• To do
Give the number of lines in the listing that contain the word "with", and nothing besides.

• Data
****************************************

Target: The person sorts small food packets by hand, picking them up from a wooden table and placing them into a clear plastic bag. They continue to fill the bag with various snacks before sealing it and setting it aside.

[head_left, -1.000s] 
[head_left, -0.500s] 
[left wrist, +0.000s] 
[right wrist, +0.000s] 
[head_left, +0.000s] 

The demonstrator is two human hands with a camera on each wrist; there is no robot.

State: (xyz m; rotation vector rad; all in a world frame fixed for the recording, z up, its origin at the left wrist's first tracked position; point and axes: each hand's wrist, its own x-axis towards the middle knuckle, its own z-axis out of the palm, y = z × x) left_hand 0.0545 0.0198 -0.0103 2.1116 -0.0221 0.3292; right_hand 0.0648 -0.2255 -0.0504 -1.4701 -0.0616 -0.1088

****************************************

• Expected answer
2